> WHAT THE EXERCISE ASKS
The expected output is an exact copy of each line from the line with "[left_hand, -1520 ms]" through the end of the data below, with no pictures in it.

> DATA FOR ANALYSIS
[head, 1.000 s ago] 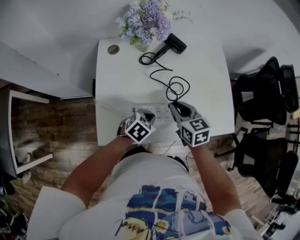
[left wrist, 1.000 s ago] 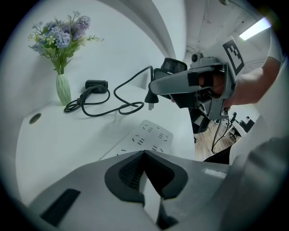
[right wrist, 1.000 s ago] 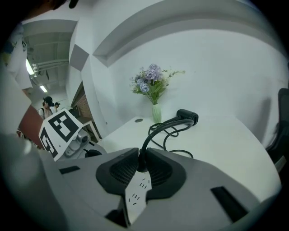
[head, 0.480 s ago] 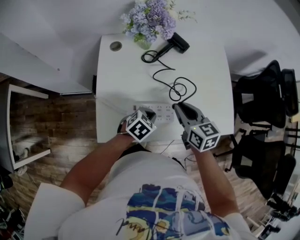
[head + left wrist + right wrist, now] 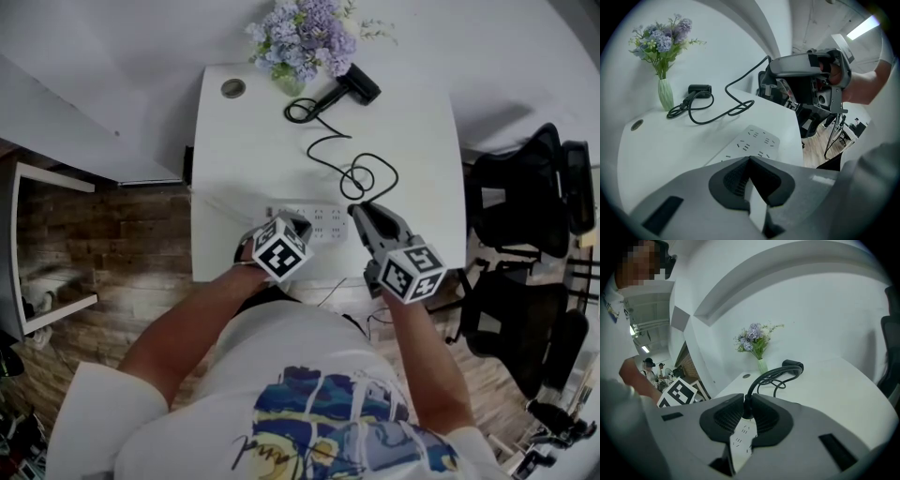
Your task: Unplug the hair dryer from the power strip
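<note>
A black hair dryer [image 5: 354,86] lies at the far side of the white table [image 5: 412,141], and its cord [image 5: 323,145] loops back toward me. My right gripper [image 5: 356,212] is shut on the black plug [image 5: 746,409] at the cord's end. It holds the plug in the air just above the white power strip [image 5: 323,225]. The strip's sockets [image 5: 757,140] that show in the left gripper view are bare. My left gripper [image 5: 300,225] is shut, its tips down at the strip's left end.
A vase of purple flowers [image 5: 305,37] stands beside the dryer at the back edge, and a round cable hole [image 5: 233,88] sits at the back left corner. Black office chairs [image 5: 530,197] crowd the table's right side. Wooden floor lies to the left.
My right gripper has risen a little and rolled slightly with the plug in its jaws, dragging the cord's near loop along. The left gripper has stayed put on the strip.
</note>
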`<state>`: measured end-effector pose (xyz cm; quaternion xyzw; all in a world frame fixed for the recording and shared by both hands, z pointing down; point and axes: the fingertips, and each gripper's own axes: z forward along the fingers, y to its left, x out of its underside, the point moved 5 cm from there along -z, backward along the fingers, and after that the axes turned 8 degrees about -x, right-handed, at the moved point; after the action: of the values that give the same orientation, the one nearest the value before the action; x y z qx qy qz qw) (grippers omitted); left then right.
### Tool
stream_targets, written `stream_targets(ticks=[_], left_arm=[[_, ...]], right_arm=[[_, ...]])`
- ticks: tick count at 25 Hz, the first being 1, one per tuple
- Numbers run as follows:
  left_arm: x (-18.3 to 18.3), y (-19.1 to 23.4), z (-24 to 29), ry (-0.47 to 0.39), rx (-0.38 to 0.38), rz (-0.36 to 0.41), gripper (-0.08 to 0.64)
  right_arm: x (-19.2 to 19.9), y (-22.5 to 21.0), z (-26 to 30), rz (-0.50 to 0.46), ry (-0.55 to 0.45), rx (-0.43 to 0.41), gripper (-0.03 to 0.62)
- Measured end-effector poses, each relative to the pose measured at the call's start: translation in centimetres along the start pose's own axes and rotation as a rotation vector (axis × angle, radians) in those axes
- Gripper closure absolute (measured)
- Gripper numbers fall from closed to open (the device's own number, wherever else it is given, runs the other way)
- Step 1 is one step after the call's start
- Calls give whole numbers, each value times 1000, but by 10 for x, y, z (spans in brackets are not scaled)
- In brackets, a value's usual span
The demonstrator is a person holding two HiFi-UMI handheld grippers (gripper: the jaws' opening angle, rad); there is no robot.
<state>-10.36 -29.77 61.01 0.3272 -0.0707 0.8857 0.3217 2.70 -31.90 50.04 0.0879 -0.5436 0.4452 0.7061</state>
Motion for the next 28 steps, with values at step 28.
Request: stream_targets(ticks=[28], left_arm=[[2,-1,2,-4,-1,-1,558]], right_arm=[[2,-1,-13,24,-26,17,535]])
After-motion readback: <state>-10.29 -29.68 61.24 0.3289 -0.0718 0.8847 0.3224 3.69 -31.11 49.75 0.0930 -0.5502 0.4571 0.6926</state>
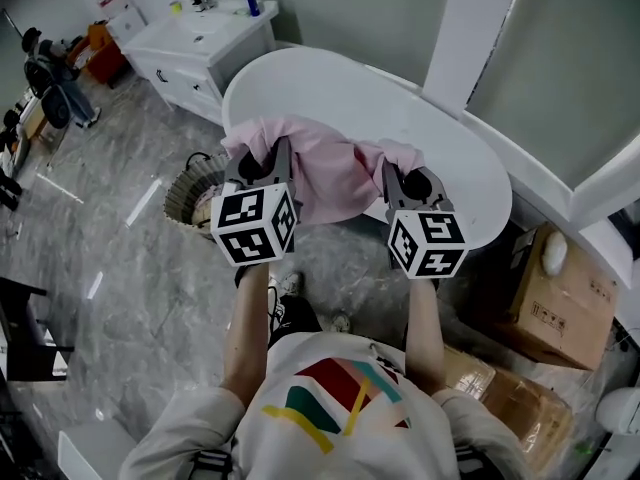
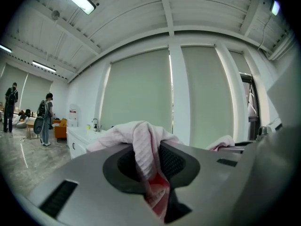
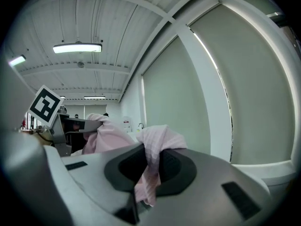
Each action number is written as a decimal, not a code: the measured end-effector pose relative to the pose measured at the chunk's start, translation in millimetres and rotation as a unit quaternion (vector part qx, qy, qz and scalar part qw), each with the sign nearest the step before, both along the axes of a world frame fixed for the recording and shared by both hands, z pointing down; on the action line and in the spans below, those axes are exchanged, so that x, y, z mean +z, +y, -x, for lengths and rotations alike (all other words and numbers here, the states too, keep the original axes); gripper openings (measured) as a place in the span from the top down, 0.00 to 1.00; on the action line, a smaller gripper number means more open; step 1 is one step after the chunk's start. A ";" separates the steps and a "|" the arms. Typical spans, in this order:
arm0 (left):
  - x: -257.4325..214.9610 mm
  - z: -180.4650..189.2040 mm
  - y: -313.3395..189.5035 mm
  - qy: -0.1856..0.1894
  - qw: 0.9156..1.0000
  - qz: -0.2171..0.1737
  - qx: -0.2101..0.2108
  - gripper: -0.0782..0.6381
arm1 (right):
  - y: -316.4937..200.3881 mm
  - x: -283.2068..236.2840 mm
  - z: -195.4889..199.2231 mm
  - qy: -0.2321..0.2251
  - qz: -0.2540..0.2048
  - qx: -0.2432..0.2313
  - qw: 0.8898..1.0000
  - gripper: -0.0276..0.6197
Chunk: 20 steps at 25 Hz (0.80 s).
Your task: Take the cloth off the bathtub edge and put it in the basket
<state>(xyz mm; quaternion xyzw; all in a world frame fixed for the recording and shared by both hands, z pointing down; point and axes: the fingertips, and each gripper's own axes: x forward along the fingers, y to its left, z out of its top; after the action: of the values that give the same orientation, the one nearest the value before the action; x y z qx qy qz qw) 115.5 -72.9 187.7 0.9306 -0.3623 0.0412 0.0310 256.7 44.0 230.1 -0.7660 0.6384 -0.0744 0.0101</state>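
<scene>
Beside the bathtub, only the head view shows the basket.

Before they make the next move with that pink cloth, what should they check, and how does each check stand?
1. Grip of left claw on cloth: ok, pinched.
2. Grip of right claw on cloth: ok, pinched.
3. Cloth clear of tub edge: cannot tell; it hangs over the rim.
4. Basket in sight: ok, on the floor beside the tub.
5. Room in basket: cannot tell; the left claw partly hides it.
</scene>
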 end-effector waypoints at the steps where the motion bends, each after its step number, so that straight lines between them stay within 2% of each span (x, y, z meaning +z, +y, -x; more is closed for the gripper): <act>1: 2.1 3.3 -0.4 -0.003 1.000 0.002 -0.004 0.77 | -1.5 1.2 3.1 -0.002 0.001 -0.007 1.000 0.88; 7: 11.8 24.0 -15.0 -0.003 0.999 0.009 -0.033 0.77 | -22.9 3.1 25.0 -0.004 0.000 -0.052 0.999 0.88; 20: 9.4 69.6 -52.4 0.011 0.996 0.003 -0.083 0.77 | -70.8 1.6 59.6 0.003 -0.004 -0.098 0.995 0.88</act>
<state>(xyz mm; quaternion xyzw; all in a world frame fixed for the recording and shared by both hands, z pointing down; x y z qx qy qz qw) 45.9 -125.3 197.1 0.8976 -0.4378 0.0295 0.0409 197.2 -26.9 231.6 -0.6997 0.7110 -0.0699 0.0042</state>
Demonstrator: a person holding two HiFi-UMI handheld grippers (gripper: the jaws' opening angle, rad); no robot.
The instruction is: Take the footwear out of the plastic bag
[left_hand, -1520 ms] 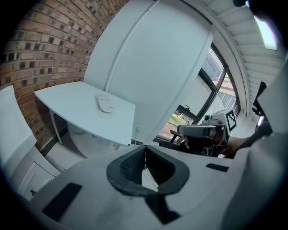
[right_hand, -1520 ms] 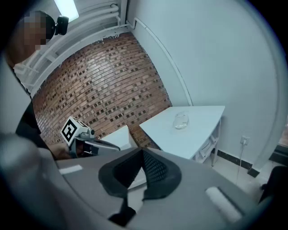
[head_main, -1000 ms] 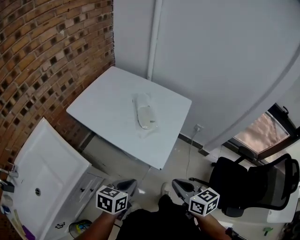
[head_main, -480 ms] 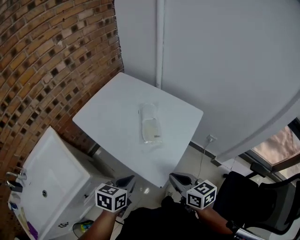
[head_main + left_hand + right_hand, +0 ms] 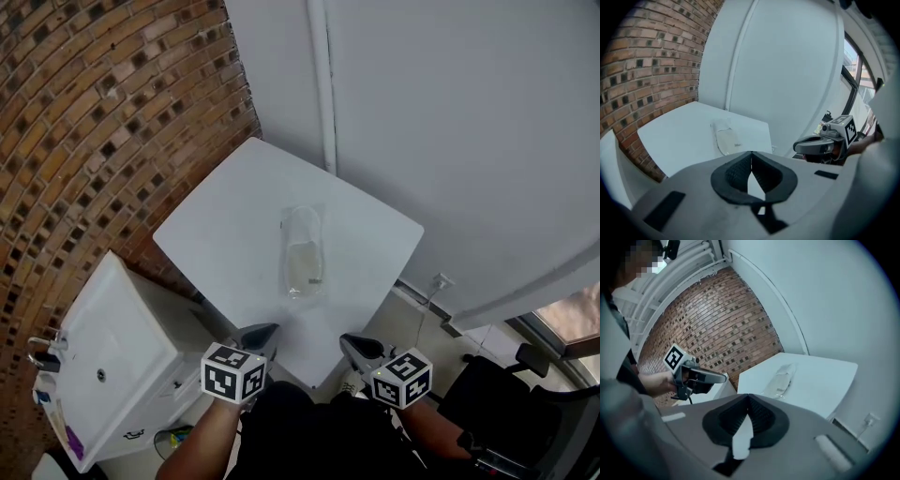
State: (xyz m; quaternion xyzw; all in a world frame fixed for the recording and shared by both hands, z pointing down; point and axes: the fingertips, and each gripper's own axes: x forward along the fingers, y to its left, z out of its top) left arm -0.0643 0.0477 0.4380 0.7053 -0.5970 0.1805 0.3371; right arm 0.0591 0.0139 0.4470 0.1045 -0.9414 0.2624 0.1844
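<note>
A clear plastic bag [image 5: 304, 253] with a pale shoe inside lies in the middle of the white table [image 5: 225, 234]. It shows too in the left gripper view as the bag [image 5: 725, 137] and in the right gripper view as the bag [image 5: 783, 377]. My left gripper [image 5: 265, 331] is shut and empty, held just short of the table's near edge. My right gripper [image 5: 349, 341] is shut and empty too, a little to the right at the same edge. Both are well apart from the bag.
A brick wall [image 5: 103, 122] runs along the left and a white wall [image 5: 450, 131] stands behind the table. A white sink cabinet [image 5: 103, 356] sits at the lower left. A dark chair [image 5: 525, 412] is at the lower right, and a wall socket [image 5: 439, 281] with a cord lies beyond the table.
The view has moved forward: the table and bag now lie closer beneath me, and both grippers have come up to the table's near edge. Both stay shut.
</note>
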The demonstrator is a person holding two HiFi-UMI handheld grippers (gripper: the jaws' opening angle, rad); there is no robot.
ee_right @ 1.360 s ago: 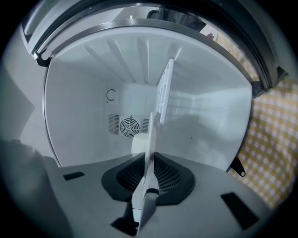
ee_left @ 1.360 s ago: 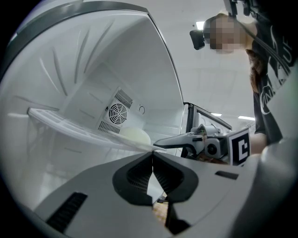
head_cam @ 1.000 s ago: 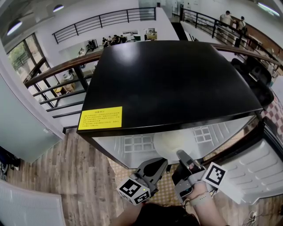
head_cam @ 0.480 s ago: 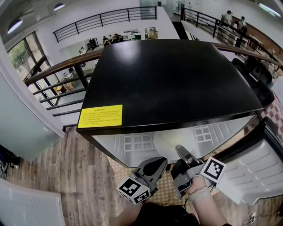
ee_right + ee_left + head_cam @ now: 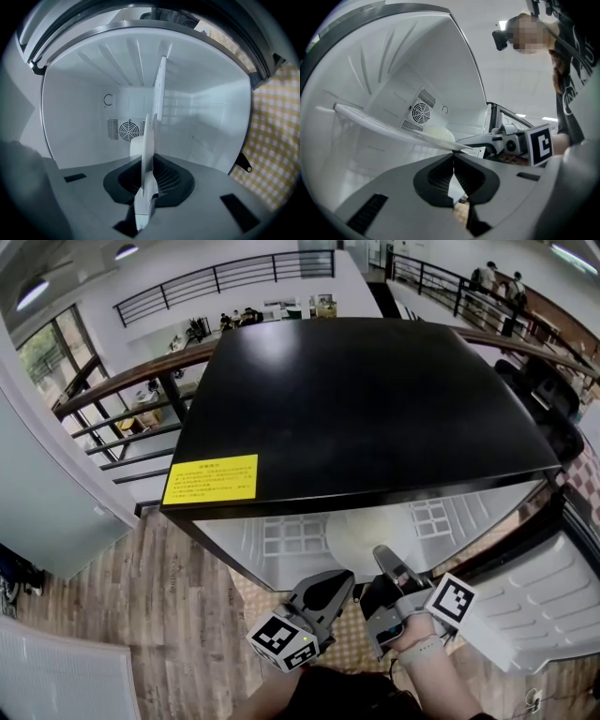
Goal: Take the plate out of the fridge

> TASK RESULT
[left_hand, -1520 ms] 
[right_hand, -1520 ms] 
[head_main, -1000 ms] 
[head_main, -480 ms] 
[head_main + left_hand + right_hand, +0 ms] 
State: (xyz m; quaternion xyzw; all in a world frame fixed for the recording and shared by both hands, z pointing down; point and axes: the fingertips, and each gripper's own axes: x forward along the fingers, y to its left, z out of its top) left arm -0.0643 0.0477 0.4380 0.7053 -0.5970 0.1805 0.3371; right arm 0.0591 0.0139 0.4470 0.1045 -0.9414 0.2624 0.1844
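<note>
A clear plastic bag [image 5: 304, 253] with a pale shoe inside lies in the middle of the white table [image 5: 225, 234]. It shows too in the left gripper view as the bag [image 5: 725, 137] and in the right gripper view as the bag [image 5: 783, 377]. My left gripper [image 5: 265, 331] is shut and empty, held just short of the table's near edge. My right gripper [image 5: 349, 341] is shut and empty too, a little to the right at the same edge. Both are well apart from the bag.
A brick wall [image 5: 103, 122] runs along the left and a white wall [image 5: 450, 131] stands behind the table. A white sink cabinet [image 5: 103, 356] sits at the lower left. A dark chair [image 5: 525, 412] is at the lower right, and a wall socket [image 5: 439, 281] with a cord lies beyond the table.
The view has moved forward: the table and bag now lie closer beneath me, and both grippers have come up to the table's near edge. Both stay shut.
</note>
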The demonstrator is a person holding two HiFi-UMI handheld grippers (gripper: the jaws' opening angle, rad); there is no robot.
ee_right @ 1.360 s ago: 
ee_left @ 1.360 s ago: 
head_cam @ 1.000 s ago: 
head_cam @ 0.480 s ago: 
ee_right + ee_left + head_cam @ now: 
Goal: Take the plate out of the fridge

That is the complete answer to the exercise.